Genes + Stress: A new analysis of schizophrenia genes is finally getting some traction on how all these mechanisms fit together. The key insight is that about half of schizophrenia genes are responsible for directing the placenta, the organ in the womb that attaches the fetus to the mother and provides oxygen, nutrients, and antibodies.

Combining these placental genes with pregnancy trouble, like infection, hypoxia, malnutrition, and other prenatal stresses, increased a person's risk of schizophrenia by a factor of five, compared to those who only had the genes. The most likely theory is that the placenta modulates how the fetal brain responds to stress and inflammation, and a very particular combination of factors in the womb sets up neurological problems that emerge as the brain finishes developing later in life.

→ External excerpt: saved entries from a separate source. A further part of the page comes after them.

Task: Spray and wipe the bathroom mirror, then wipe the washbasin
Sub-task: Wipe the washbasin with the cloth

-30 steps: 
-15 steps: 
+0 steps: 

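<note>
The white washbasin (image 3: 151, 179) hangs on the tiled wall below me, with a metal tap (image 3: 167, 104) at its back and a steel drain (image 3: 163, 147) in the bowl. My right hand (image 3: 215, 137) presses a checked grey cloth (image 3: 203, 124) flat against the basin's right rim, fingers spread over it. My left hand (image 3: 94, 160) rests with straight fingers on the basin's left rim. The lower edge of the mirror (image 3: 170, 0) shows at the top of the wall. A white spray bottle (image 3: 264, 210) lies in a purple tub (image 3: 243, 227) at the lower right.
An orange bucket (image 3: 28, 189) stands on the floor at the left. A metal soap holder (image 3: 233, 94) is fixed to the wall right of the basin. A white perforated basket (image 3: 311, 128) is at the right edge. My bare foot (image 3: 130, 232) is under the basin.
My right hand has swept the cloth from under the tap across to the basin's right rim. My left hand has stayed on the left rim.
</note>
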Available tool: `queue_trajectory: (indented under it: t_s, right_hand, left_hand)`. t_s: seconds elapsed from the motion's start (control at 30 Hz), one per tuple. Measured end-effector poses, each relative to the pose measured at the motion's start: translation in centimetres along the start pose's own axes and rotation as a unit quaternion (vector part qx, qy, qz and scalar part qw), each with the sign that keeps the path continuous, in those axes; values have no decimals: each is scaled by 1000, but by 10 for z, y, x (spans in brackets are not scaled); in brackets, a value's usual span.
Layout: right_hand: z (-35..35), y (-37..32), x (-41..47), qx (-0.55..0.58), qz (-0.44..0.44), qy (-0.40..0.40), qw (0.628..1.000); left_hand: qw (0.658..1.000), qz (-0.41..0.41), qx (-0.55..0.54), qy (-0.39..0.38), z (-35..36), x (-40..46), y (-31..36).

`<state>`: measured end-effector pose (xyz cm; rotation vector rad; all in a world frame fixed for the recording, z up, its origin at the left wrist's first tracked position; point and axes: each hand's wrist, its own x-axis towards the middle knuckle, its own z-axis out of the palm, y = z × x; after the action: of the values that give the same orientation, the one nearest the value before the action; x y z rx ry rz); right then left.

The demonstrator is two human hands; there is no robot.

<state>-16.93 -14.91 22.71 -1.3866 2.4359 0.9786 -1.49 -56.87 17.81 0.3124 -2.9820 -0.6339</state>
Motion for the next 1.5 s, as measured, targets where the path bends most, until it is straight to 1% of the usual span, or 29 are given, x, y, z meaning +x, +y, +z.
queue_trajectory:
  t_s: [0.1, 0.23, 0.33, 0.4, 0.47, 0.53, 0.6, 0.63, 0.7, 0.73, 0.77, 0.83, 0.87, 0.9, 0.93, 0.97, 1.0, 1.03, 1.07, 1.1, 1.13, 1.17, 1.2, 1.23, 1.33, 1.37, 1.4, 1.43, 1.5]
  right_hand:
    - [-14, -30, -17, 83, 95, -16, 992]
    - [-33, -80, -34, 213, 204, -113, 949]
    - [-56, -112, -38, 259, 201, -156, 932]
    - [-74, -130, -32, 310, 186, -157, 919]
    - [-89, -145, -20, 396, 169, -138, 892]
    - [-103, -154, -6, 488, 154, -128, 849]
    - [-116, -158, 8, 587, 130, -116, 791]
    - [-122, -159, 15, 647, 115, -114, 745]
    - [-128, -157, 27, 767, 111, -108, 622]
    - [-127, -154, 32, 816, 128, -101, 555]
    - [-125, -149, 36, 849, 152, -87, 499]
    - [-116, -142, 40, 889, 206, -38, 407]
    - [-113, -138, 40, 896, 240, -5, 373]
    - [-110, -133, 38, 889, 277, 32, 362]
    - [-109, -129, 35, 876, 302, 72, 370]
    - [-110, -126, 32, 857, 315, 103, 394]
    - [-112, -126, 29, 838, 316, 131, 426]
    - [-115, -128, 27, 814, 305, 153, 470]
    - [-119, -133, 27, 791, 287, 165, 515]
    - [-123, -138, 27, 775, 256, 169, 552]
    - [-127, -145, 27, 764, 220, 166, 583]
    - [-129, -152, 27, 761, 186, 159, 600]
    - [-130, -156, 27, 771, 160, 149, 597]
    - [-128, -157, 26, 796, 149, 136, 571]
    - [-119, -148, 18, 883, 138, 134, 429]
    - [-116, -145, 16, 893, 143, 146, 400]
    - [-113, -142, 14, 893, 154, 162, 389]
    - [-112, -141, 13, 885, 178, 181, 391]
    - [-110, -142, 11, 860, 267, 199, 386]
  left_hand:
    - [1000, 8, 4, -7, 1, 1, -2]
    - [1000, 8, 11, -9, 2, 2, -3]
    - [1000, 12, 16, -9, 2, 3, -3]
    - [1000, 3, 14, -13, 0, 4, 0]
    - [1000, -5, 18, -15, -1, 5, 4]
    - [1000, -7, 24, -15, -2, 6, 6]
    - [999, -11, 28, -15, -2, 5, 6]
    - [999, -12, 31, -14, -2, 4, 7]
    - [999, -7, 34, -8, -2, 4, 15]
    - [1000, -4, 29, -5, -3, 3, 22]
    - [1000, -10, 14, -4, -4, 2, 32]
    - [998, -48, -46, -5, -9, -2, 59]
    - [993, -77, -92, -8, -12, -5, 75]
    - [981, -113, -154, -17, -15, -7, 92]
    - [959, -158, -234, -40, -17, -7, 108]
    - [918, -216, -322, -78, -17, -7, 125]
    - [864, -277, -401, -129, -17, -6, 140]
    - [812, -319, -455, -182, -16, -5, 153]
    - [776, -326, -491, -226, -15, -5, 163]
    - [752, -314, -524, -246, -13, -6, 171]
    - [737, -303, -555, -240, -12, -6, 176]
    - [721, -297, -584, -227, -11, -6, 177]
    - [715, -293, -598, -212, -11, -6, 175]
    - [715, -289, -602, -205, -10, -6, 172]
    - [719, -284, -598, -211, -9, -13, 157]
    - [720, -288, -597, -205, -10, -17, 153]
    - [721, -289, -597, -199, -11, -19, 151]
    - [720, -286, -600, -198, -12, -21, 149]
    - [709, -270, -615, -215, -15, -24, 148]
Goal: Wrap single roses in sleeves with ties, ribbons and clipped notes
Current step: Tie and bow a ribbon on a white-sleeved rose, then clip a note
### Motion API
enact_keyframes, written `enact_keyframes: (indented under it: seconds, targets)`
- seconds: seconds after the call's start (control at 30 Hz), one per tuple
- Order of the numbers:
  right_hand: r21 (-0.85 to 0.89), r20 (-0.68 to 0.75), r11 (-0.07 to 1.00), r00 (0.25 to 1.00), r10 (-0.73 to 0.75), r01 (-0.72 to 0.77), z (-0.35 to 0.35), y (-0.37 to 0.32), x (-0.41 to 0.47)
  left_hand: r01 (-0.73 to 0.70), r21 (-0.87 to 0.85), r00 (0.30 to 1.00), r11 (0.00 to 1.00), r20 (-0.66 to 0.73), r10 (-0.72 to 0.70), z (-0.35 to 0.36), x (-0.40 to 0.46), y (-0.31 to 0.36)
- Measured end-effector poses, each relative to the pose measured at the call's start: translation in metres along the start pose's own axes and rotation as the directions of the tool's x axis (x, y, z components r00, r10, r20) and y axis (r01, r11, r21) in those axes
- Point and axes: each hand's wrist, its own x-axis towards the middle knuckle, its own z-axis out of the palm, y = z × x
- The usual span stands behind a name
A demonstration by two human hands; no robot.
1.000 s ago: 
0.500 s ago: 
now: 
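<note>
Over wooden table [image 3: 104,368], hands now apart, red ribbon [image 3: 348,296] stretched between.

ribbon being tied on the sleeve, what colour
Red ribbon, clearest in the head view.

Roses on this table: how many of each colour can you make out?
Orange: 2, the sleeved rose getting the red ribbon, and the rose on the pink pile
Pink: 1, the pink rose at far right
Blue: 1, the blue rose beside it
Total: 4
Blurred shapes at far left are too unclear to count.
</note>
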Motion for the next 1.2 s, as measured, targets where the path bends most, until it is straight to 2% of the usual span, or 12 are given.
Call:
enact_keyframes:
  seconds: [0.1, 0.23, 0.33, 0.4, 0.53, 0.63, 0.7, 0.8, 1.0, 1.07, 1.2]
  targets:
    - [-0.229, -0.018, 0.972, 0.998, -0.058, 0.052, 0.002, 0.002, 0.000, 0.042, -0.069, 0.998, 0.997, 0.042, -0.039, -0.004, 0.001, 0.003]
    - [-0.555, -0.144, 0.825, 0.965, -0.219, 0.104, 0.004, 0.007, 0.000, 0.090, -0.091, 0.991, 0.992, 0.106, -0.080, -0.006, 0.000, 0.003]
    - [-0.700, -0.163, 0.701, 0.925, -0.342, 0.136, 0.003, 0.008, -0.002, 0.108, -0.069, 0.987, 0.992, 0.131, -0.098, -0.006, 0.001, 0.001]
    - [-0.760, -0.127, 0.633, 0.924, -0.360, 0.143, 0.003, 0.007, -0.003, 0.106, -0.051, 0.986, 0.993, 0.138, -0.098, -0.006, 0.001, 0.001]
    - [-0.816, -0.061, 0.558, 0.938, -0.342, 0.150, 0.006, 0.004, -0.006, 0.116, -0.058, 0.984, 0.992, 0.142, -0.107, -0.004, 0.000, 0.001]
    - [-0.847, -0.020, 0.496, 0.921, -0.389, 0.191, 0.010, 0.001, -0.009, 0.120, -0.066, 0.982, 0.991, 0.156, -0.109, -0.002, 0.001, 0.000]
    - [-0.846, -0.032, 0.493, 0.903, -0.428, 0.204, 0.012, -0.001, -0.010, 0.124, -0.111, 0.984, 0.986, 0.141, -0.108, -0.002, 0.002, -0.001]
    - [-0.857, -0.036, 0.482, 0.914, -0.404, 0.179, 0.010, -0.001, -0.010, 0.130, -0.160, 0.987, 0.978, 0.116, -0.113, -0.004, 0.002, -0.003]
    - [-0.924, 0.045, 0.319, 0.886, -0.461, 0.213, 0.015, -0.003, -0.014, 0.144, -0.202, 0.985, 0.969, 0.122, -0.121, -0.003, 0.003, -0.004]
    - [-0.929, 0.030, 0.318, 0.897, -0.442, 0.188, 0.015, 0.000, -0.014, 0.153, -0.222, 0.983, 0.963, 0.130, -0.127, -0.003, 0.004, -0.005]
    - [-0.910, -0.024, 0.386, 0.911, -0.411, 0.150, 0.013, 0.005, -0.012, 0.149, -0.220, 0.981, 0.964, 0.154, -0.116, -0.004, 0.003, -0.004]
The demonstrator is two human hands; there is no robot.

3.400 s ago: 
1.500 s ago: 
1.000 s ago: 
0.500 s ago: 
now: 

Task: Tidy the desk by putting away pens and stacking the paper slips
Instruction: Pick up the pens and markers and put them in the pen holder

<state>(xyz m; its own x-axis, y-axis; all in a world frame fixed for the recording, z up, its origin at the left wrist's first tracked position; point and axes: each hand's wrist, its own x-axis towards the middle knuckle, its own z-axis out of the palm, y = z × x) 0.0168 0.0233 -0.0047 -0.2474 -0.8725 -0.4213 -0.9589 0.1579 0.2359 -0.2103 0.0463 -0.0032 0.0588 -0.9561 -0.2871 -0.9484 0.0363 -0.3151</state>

So What Now? Schizophrenia is still enormously complicated—the full list of processes, proteins, and genes that may be involved is mind-boggling—and this discovery does not point to any specific cures or treatments yet. But uncovering a bit more about how schizophrenia is passed on and how the environment triggers its genetic risk factors is a very big deal.

The scientists' new plan of attack is to grow mini-placentas in a lab, using stem cells from people with schizophrenia, to study how their genes respond to different levels of inflammation, nutrients, and oxygen. Hopefully, this will lead to much more accurate prediction of the risk of schizophrenia and give doctors a clue about what kinds of early interventions might work.